I don't think this quite qualifies as a propaganda film, but it has all the trappings. A great classical orchestra and sophisticated cinematography. It also would have made a great target for Mystery Science Theater 3000.

X-37B Returns to Earth


Click the arrow to watch the film. Video source: 30th Space Wing, Vandenberg AFB YouTube channel.

As reported by NBC News and other media outlets, the X-37B landed yesterday at Vandenberg AFB after nearly two years in space.

Boeing built two of these vehicles for the U.S. Air Force. This one launched December 11, 2012 from Cape Canaveral's Pad 41 for its second flight.

The orbiters will land in the future at Kennedy Space Center's former Shuttle runway. Two former orbiter hangars are being refurbished near the Vehicle Assembly Building to house the vehicles.

James Dean of Florida Today writes this morning that, “The Air Force said it is preparing to launch a fourth X-37B mission from the Cape next year.”

Friday, October 17, 2014

One Hot Video


Click the arrow to watch the film. Video source: NASA.gov Video YouTube channel.

NASA's Space Technology Launch Directorate released today infrared footage of a SpaceX Falcon 9 first-stage re-lighting its engine to steer back towards a theoretical landing site.

The booster's landing legs weren't installed for the September 21 launch of the Dragon cargo supply flight to the International Space Station, but it was an opportunity to put the stage through its paces.

According to the NASA press release:

NASA equipped two aircraft with advanced instrumentation to document re-entry of the rocket's first stage. The first stage is the part of the rocket that is ignited at launch and burns through the rocket's ascent until it runs out of propellant, at which point it is discarded from the second stage and returns to Earth.
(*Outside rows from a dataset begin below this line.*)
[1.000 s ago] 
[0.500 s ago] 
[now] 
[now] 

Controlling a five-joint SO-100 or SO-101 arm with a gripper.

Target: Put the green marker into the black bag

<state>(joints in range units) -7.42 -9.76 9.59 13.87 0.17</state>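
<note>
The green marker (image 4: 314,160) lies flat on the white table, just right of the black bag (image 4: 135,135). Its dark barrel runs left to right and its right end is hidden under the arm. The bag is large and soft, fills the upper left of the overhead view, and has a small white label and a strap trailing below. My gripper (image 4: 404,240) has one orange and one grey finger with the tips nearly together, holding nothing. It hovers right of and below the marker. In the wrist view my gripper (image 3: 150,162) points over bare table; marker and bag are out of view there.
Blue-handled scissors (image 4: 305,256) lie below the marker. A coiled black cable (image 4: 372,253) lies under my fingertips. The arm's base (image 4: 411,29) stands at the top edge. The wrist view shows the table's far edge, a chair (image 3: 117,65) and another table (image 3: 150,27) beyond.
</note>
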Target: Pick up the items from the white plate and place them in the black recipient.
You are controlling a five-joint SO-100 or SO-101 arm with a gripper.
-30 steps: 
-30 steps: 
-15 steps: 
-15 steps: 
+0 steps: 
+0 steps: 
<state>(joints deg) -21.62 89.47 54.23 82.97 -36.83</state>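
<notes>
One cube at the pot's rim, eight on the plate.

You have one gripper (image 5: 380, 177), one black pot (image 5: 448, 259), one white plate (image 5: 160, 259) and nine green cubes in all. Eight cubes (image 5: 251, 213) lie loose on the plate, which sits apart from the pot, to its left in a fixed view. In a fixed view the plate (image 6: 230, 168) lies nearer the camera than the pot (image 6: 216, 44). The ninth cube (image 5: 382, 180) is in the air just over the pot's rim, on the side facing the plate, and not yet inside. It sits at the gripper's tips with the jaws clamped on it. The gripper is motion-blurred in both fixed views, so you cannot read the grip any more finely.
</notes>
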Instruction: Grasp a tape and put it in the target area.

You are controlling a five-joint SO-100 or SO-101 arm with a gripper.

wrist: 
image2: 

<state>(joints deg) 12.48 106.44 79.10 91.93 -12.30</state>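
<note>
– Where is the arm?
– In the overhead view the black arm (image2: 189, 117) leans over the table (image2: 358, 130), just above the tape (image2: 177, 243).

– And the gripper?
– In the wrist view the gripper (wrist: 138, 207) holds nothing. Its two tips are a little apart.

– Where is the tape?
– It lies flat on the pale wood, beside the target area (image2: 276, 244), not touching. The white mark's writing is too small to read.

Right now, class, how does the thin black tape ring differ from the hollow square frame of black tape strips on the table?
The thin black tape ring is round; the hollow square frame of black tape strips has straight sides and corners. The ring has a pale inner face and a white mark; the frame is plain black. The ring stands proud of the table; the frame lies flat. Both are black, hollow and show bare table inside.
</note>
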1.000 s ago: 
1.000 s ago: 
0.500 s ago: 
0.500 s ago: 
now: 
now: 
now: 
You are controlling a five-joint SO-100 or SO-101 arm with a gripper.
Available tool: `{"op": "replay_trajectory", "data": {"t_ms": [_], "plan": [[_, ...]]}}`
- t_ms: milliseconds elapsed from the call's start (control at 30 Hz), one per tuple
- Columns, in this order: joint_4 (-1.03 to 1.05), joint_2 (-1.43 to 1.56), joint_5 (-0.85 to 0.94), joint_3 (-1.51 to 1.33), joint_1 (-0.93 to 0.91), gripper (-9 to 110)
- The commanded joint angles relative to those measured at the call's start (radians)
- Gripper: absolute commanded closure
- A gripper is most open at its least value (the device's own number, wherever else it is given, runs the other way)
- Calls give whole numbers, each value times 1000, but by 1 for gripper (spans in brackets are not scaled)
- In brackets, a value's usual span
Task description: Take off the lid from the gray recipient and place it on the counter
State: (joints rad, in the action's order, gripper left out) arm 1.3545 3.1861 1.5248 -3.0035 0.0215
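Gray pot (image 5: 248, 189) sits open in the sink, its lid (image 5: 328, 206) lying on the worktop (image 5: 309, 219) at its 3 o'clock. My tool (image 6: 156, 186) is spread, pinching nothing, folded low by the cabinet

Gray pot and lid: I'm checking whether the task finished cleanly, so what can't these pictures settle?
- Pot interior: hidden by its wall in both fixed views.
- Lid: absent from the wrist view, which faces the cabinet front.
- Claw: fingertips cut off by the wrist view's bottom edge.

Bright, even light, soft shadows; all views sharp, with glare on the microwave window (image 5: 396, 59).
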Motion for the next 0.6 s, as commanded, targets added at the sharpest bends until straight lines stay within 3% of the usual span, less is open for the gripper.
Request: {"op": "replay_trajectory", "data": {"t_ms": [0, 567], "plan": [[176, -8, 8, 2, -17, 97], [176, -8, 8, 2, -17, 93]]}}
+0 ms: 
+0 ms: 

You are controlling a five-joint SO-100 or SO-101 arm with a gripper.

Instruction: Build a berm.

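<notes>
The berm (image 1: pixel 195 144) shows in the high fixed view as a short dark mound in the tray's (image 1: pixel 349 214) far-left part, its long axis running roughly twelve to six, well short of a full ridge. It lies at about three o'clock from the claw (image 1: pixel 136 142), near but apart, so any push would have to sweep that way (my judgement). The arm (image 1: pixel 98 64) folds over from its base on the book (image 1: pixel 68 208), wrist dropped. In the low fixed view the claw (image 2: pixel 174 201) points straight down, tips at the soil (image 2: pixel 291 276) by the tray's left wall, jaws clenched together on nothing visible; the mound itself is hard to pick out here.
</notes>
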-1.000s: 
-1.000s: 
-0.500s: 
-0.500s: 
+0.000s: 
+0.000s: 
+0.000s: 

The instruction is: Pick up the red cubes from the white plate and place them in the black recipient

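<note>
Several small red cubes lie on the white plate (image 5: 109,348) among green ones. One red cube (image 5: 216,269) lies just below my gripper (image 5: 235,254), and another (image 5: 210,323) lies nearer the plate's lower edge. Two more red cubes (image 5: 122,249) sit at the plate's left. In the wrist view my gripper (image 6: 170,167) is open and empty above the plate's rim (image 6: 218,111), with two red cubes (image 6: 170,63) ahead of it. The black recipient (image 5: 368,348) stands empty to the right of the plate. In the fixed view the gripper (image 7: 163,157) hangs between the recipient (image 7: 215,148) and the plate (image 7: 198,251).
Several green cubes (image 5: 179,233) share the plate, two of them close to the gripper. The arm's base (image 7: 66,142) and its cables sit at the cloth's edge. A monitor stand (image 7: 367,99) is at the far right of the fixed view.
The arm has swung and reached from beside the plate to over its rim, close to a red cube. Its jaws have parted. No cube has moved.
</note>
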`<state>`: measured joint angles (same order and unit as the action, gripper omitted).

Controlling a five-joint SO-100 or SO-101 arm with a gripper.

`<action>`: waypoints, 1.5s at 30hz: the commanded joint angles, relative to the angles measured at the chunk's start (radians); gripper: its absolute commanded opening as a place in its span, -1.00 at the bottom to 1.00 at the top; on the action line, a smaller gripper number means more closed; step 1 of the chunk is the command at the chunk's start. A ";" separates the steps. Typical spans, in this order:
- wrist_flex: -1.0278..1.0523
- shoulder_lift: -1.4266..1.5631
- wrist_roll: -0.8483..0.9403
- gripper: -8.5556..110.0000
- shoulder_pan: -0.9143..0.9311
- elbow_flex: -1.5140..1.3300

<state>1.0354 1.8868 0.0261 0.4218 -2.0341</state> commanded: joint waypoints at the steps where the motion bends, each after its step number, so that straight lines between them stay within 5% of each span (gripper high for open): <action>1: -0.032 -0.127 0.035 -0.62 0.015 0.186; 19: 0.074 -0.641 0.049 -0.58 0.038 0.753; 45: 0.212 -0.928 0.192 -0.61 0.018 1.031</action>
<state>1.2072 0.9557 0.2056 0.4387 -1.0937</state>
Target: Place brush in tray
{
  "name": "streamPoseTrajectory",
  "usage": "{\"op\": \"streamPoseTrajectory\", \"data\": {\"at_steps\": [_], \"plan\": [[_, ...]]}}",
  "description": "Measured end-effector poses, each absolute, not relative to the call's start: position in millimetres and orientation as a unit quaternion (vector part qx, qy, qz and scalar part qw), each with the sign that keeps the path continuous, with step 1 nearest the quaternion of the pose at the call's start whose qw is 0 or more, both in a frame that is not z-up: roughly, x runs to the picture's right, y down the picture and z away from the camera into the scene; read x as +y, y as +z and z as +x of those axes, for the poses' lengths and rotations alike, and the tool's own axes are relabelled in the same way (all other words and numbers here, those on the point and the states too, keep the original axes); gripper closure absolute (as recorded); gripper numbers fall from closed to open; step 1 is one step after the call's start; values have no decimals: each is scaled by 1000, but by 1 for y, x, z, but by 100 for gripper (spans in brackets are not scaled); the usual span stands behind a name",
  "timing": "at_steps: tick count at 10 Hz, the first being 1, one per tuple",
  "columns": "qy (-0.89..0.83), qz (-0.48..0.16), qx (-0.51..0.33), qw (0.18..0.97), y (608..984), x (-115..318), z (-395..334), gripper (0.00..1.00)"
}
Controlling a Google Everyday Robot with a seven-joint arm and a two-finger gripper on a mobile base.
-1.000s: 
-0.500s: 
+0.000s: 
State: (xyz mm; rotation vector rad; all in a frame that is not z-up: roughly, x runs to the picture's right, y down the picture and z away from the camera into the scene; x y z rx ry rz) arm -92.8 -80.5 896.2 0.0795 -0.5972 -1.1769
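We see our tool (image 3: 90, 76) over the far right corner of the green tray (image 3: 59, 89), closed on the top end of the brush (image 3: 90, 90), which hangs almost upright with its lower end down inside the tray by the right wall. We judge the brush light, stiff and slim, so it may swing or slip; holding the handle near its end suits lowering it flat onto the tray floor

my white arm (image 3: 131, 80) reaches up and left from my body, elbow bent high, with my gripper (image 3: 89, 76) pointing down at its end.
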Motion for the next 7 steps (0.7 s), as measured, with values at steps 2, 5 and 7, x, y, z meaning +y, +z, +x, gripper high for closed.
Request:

During its return, or descent, NASA captured quality infrared and high definition images and monitored changes in the smoke plume as the engines were turned on and off.

NASA's interest in the flight was potential technology for a Mars mission.

“Because the technologies required to land large payloads on Mars are significantly different than those used here on Earth, investment in these technologies is critical,” said Robert Braun, principal investigator for NASA's Propulsive Descent Technologies (PDT) project and professor at the Georgia Institute of Technology in Atlanta. “This is the first high-fidelity data set of a rocket system firing into its direction of travel while traveling at supersonic speeds in Mars-relevant conditions. Analysis of this unique data set will enable system engineers to extract important lessons for the application and infusion of supersonic retro-propulsion into future NASA missions.”